#### Collected data ####

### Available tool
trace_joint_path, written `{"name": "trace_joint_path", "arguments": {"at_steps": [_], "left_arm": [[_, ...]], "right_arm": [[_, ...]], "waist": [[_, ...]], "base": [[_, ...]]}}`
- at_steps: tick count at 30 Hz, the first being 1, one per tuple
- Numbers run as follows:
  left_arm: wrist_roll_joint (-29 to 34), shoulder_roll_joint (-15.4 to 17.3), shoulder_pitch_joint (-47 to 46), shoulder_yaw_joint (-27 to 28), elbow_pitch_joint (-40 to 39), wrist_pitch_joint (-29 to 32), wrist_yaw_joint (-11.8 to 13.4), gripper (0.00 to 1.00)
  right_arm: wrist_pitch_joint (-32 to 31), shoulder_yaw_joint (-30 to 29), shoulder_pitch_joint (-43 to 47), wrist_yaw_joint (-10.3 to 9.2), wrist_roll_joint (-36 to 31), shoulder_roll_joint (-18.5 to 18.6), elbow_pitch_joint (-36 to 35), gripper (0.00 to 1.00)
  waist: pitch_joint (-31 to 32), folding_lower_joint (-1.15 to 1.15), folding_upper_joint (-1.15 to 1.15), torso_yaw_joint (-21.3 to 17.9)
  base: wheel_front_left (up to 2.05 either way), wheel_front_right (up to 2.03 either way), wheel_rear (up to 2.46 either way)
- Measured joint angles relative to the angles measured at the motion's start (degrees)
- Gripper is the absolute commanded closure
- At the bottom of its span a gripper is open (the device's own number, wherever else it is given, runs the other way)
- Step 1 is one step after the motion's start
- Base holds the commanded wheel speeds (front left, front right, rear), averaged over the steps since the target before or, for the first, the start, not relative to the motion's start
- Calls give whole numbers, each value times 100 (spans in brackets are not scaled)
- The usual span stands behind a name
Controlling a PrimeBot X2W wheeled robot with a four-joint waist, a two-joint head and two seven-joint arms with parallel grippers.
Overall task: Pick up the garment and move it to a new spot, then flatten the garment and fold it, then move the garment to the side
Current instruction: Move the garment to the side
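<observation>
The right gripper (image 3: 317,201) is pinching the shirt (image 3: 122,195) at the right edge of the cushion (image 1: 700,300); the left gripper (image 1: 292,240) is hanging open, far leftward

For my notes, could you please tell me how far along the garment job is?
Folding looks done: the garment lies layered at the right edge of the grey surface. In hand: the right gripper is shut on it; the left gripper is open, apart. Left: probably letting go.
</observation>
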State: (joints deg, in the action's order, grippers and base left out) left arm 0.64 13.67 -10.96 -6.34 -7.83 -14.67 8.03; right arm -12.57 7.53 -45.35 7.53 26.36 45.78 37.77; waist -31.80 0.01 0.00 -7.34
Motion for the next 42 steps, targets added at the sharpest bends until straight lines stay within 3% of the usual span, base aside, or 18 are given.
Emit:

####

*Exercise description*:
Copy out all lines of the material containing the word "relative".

*Solution to this problem*:
- Measured joint angles relative to the angles measured at the motion's start (degrees)
- Base holds the commanded wheel speeds (front left, front right, rear), averaged over the steps since the target before or, for the first, the start, not relative to the motion's start

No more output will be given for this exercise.